Quali sono le cause principali del pessimismo dal punto di vista politico?
Il contesto attuale, le delusioni che hanno fatto seguito al ritorno dei socialisti al potere, senza che ci sia per il momento una vera nostalgia per il «sarkozysmo», stanno favorendo il Front National (ovvero l’estrema destra), verso il quale le intenzioni di voto non sono mai state così alte. Il malcontento si esprime anche attraverso numerosi movimenti più o meno populisti, che mettono in causa il ruolo delle élites, e dei movimenti di categoria che si considerano vittime delle decisioni politiche attuali. Allo stesso modo, il matrimonio per tutti, poi la contestazione contro il fisco hanno alimentato molte manifestazioni, in Bretagna ma anche in una quarantina di altri dipartimenti [le province francesi, ndr]. Molte categorie o settori si sono mobilitati o restano sul chi vive: agricoltori, camionisti, artigiani, piccoli imprenditori, start up, capi d’azienda, insegnanti, gli ambienti cattolici… Questi movimenti si sono sviluppati molto spesso al di fuori del canale abituale delle organizzazioni sindacali, spesso vicine al potere, o giudicate troppo lontane da coloro di cui dovrebbero rappresentare gli interessi.

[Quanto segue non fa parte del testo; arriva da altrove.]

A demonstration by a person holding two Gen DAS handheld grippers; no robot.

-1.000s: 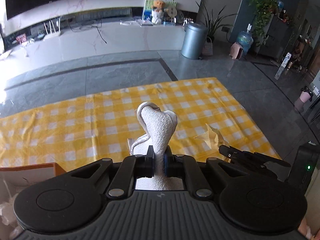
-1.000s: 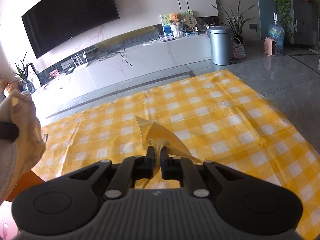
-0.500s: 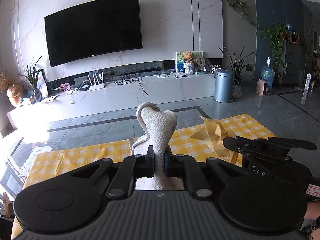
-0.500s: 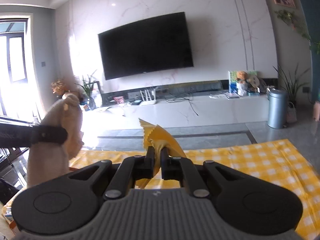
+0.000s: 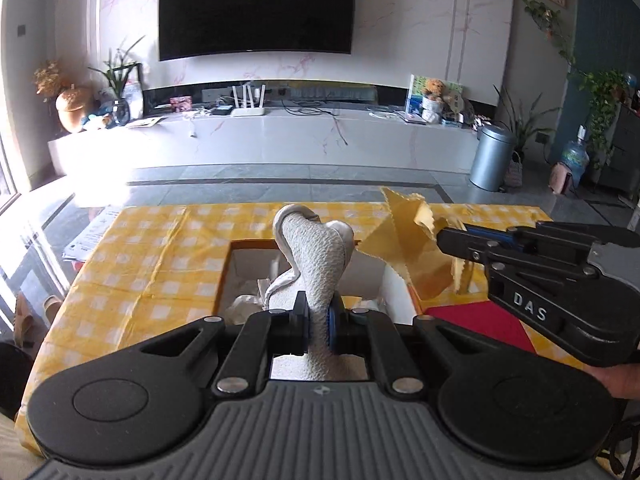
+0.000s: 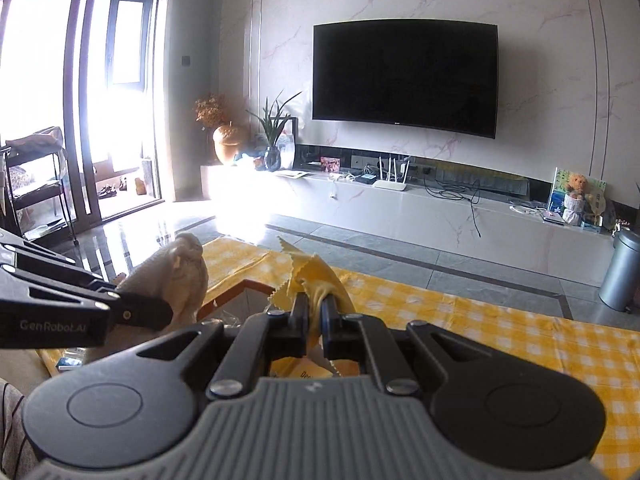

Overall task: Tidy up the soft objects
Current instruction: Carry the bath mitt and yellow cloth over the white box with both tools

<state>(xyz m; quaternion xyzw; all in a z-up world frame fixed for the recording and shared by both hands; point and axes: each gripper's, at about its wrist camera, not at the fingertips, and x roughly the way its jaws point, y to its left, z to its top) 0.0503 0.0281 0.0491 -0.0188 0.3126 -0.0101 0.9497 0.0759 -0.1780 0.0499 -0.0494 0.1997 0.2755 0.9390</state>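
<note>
In the left wrist view, a yellow checked cloth (image 5: pixel 132 268) covers the surface at the far left, with an open cardboard box (image 5: pixel 240 264) set into the middle of it — white items lie in its bottom. Directly over the box, the left gripper (image 5: pixel 318 322) is clenched on a white textured towel (image 5: pixel 316 252), whose bunched end stands up beyond the fingers. Just right of that, a yellow cloth with pinked edges (image 5: pixel 408 248) hangs over the box's right wall, pinched in the right gripper (image 5: pixel 444 238), which reaches in from the right edge. A red patch (image 5: pixel 480 322) lies beneath it on the near right.

In the right wrist view, the left gripper (image 6: pixel 160 314) enters from the left holding the white towel (image 6: pixel 176 280), and the right gripper (image 6: pixel 316 316) at centre is clamped tight on the yellow cloth (image 6: pixel 308 276) — its zigzag edges fan out past the fingertips. The box rim (image 6: pixel 224 300) shows between the two. A television (image 6: pixel 404 76) hangs on the far wall, and a grey bin (image 6: pixel 622 272) stands at the far right.
</note>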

Questo fenomeno riguarda tutta le categorie o solo alcune?
Il pessimismo è un fenomeno che caratterizza soprattutto il ceto medio che si sente aspirato in un «discesa sociale» (ovvero il deteriorarsi delle loro condizioni di vita). Gli imprenditori, anche loro pessimisti, si ritengono il bersaglio di molte misure che considerano ingiuste e anti economiche. Il Presidente della Confindustria francese spiegava di recente: mentre noi andiamo al fronte (per l’economia francese), il governo ci spara alle spalle! Da quel momento, prevale un certo fatalismo. Certo, le categoria più modeste non sono risparmiate dalla crisi, nonostante gli ammortizzatori sociali. Ma è piuttosto la disperazione che andrà a caratterizzare le categorie che alimentano una sorta di nuovo lumpenproletariat.
Una maggiore fiducia nei politici consentirebbe al governo di migliorare non solo la sua popolarità, ma anche le sue performance?
La fiducia al momento è molto scarsa. Solo un quinto dei Francesi fa affidamento sul Capo dello Stato. È il livello di fiducia più basso dall’inizio della Quinta Repubblica (1958). In realtà, i francesi esprimono la loro diffidenza nei confronti dei loro rappresentanti politici da molti anni… pur partecipando abbastanza consistentemente alle diverse elezioni. Hanno anche più fiducia nei loro sindaci. Naturalmente, se la fiducia aumentasse, questo faciliterebbe la missione del governo. Detto questo, sono pochi i governi che in situazione di crisi hanno la stima del popolo. Soprattutto quando fanno delle vere riforme. E spesso perdono le elezioni. Guardate l’esempio di Schröder in Germania nel 2005.
I media esasperano la situazione?
Non credo. E degli studi hanno dimostrato che i media non creano l’opinione. Si attengono semplicemente al loro ruolo, ciascuno chiaramente con la propria identità, e in un certo contesto economico. Detto questo, si compiacciono dell’indecisione, delle contraddizioni o della mancanza di risultati dei «decisionisti» politici. Spesso non sono indulgenti. Ma a volte vorremmo che i media si copiassero meno tra di loro e sviluppassero delle inchieste approfondite, delle indagini… Nondimeno, contribuiscono a rendere più comprensibile come funziona (o non funziona) la scatola nera della politica.